Com base nessa informação, os advogados solicitaram a revogação da prisão preventiva decretada pelo ministro Alexandre de Moraes.
Conforme a petição apresentada à Corte, há registros fornecidos pela própria Microsoft que indicariam a inexistência de acessos à conta após a imposição das medidas cautelares.
Na semana anterior, ao responder a questionamento do ministro Alexandre de Moraes, a defesa já havia declarado que passou a administrar as redes sociais de Martins desde a sua prisão, ocorrida em fevereiro de 2024.
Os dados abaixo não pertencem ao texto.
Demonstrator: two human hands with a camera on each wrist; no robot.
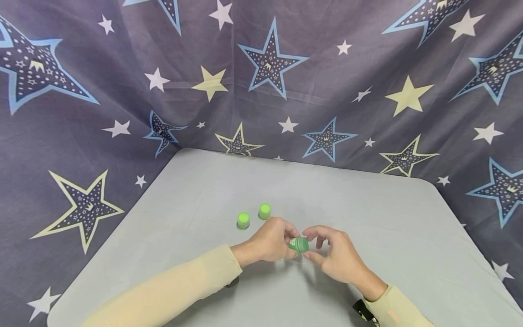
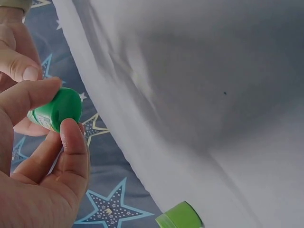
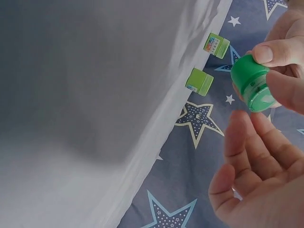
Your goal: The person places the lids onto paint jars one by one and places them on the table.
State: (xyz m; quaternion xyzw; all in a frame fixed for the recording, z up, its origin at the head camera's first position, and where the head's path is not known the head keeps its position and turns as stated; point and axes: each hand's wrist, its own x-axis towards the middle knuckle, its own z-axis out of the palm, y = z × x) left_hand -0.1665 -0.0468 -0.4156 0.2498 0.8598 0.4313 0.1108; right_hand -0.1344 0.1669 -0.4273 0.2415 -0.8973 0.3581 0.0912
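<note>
My left hand [image 1: 271, 240] pinches a small green jar [image 1: 301, 245] between thumb and fingertips, holding it tilted on its side above the table. In the left wrist view the jar [image 2: 66, 107] shows a smooth rounded green end and part of a pale label. Facing it is my right hand [image 1: 337, 254], thumb and fingers spread around the jar's other end. The right wrist view has the right hand's fingertips [image 3: 242, 123] close beneath the jar [image 3: 251, 78], which has a ridge round it and a shinier, lighter end.
Two more small green jars with bright tops, one to the left [image 1: 243, 220] and one further back [image 1: 264, 211], stand on the table beyond my left hand. A pale grey cloth covers the table [image 1: 367, 204]. Star-patterned curtain [image 1: 318, 113] hangs along its back and sides.
</note>
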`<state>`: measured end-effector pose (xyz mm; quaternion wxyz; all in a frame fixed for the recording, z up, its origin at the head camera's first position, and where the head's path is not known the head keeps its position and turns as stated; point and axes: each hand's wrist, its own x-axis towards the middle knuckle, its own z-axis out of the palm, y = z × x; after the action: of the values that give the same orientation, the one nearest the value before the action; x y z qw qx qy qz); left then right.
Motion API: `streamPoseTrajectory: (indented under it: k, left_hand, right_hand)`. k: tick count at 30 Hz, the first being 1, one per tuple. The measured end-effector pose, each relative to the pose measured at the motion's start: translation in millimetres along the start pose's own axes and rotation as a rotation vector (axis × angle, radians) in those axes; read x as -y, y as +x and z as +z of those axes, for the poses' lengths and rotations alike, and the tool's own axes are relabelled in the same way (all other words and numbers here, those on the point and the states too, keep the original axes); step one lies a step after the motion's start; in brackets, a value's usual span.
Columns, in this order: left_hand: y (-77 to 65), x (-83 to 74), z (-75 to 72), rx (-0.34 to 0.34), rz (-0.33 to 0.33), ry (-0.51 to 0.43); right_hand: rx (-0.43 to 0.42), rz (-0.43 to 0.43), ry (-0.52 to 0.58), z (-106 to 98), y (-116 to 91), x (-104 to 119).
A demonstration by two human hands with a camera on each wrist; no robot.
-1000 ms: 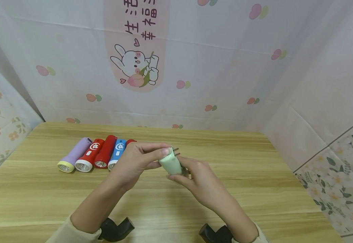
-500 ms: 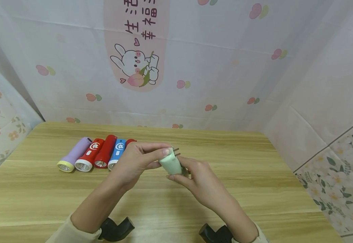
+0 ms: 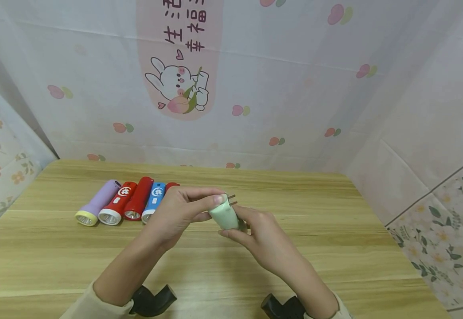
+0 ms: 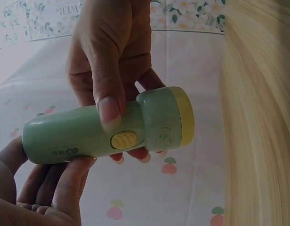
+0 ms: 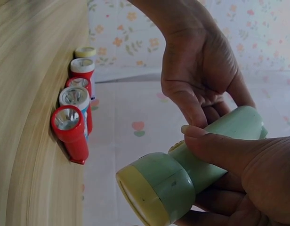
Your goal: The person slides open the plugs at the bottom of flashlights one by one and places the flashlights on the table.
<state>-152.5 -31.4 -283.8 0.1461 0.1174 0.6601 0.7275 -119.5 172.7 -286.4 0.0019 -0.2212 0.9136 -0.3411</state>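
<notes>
A pale green flashlight [image 3: 224,216] is held up above the wooden table between both hands. Two metal plug prongs [image 3: 232,203] stick out of its tail end. My left hand [image 3: 175,212] pinches that end between thumb and fingers. My right hand [image 3: 262,235] grips the body, thumb on one side and fingers on the other. In the left wrist view, the right thumb lies just beside a ribbed yellow switch [image 4: 124,140], and a yellow ring [image 4: 186,115] edges the lamp head. The right wrist view shows this yellow-rimmed head [image 5: 142,197] pointing down and left.
On the table [image 3: 315,208] at left lies a row of flashlights: purple [image 3: 99,199], red with a white head [image 3: 117,204], plain red [image 3: 139,199] and blue [image 3: 155,197]. Another red one [image 5: 72,134] is mostly behind the left hand in the head view. A printed curtain [image 3: 275,88] hangs behind.
</notes>
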Motion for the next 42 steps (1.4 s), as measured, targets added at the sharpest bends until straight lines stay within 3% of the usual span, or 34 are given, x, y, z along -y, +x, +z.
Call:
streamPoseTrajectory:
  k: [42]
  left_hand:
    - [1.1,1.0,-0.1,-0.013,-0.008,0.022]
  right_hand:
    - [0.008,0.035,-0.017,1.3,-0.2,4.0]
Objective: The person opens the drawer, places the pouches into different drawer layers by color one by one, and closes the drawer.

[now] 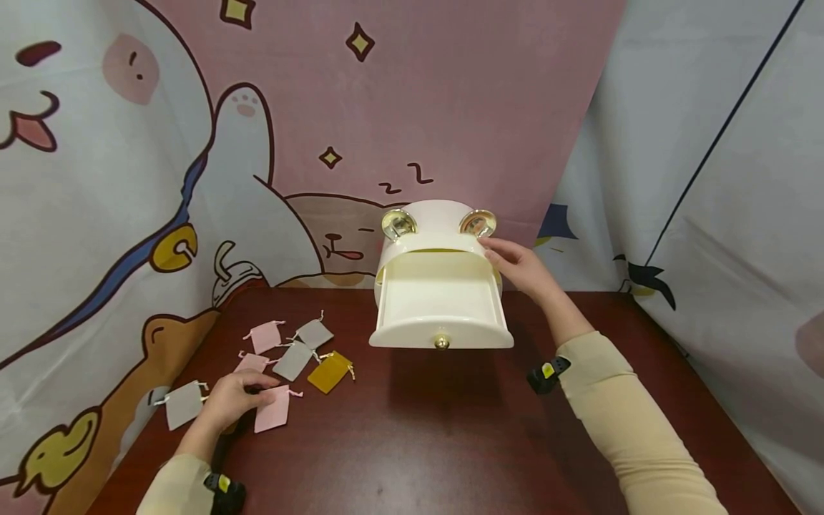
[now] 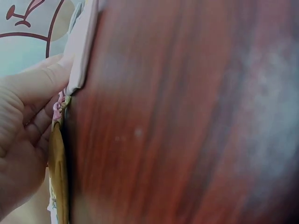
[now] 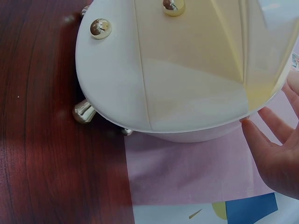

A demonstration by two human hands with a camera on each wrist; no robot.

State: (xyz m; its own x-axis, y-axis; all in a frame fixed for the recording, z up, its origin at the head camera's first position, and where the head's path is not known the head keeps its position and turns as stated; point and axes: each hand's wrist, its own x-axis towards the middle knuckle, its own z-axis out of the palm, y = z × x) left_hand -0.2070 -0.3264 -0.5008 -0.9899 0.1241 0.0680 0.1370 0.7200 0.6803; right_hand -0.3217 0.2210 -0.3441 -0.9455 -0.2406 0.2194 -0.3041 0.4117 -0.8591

De acordo com os advogados, o último acesso à plataforma profissional teria sido realizado naquele período por um advogado contratado para atuar em processos envolvendo Filipe Martins nos Estados Unidos. A explicação complementa manifestação anterior enviada ao STF, na qual a defesa reconheceu o uso da conta, mas sem especificar a data exata.
O ministro Alexandre de Moraes determinou a prisão preventiva ao entender que houve descumprimento da proibição de utilização de redes sociais, ainda que de forma indireta ou por intermédio de terceiros. Essa restrição foi estabelecida em 26 de dezembro, quando a prisão foi convertida para o regime domiciliar.
Moraes proibiu a venda do livro “Diário da cadeia”, medida que gerou revolta na Organização dos Estados Americanos (OEA) e levou uma loja a decidir “queimar” o estoque antes que seja tarde.